• PROBLEM DESCRIPTION:
Repeat only the lines running from the beginning of the material through the line that contains "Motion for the".

▼

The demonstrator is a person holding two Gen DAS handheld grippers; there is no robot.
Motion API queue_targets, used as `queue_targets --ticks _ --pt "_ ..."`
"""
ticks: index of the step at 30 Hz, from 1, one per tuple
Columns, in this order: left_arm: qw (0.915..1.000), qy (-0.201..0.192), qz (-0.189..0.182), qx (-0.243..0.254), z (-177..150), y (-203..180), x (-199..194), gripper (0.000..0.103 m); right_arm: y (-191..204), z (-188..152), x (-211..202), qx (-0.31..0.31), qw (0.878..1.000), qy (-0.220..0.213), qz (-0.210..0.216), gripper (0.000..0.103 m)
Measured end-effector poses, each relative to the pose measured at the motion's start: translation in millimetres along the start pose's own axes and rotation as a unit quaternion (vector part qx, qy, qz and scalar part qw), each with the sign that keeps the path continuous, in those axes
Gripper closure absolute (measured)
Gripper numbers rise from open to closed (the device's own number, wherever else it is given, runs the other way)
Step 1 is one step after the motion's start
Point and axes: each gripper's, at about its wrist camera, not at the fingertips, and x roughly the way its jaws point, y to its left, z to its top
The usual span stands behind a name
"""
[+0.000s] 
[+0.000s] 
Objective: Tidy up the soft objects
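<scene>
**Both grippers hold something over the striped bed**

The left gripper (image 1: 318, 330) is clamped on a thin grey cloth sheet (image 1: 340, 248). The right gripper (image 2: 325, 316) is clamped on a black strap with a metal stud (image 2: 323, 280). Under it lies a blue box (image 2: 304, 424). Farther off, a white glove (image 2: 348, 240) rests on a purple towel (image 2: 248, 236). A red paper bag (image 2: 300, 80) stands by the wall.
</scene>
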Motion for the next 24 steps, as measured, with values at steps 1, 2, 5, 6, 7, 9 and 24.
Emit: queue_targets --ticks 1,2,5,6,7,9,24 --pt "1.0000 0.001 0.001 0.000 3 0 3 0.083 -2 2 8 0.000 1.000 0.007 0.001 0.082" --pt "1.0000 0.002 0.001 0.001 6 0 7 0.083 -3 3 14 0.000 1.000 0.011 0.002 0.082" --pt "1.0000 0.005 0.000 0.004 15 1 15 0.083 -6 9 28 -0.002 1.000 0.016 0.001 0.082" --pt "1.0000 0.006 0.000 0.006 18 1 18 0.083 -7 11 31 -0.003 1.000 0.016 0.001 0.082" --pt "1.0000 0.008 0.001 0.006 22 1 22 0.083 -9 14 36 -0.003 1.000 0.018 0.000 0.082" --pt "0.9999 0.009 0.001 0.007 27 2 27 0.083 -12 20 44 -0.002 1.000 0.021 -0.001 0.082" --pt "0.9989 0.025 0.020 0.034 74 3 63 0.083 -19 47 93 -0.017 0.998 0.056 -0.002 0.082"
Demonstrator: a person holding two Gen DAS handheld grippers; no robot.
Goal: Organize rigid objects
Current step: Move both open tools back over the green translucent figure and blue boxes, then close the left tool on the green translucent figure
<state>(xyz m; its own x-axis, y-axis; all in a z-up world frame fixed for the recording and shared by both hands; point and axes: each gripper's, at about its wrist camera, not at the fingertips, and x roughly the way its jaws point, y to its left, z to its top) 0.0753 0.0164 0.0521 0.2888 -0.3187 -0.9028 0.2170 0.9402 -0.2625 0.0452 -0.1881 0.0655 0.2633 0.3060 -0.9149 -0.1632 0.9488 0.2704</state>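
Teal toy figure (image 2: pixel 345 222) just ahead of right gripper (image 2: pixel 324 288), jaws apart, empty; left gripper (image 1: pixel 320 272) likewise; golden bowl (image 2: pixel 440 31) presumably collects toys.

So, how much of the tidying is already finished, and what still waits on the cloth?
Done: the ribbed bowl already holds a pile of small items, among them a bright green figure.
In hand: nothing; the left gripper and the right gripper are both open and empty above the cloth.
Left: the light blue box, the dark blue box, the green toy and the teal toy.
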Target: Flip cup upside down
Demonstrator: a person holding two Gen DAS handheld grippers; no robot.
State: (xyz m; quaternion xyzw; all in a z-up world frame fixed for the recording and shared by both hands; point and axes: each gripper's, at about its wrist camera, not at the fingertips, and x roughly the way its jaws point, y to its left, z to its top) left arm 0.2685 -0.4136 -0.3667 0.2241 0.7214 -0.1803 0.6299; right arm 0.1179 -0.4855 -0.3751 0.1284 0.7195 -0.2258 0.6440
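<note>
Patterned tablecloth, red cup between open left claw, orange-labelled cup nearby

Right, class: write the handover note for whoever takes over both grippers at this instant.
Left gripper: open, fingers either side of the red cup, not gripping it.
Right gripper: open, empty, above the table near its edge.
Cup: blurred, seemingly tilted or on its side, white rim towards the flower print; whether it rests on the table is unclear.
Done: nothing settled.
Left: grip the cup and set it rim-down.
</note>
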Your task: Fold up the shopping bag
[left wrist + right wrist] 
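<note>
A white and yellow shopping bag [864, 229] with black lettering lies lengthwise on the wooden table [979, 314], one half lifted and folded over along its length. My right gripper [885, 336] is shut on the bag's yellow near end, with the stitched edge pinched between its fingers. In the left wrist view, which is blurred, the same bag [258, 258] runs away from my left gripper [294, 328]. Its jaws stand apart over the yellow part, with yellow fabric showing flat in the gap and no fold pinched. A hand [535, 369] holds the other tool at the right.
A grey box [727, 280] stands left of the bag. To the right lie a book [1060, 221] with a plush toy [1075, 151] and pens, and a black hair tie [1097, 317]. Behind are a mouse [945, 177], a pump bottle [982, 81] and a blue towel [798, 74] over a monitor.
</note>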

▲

• OUTPUT BELOW:
The demonstrator is a person holding two Gen DAS handheld grippers; there is no robot.
Motion API queue_targets, used as `queue_targets --ticks _ --pt "_ ..."`
"""
ticks: index of the step at 30 Hz, from 1, one per tuple
Columns, in this order: left_arm: qw (0.915..1.000), qy (-0.201..0.192), qz (-0.189..0.182), qx (-0.243..0.254), z (-177..150), y (-203..180), x (-199..194), gripper (0.000..0.103 m); right_arm: y (-191..204), z (-188..152), x (-211..202), qx (-0.31..0.31), qw (0.878..1.000), qy (-0.220..0.213), qz (-0.210..0.216), gripper (0.000..0.103 m)
Measured end-effector poses, each relative to the pose measured at the motion's start: translation in millimetres along the start pose's own axes and rotation as a unit quaternion (vector part qx, qy, qz and scalar part qw), each with the sign that keeps the path continuous, in those axes
Gripper closure absolute (measured)
Gripper numbers rise from open to closed (the device's own number, wherever else it is given, runs the other way)
Step 1 is one step after the motion's start
Point and axes: each gripper's, at about its wrist camera, not at the fingertips, and x roughly the way its jaws point, y to its left, z to its top
The usual span stands behind a name
"""
[+0.000s] 
[+0.000s] 
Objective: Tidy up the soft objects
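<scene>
**Both grippers hold something over the striped bed**

The left gripper (image 1: 318, 330) is clamped on a thin grey cloth sheet (image 1: 340, 248). The right gripper (image 2: 325, 316) is clamped on a black strap with a metal stud (image 2: 323, 280). Under it lies a blue box (image 2: 304, 424). Farther off, a white glove (image 2: 348, 240) rests on a purple towel (image 2: 248, 236). A red paper bag (image 2: 300, 80) stands by the wall.
</scene>
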Motion for the next 24 steps, as measured, with values at steps 1, 2, 5, 6, 7, 9 and 24.

Work on this exercise is finished.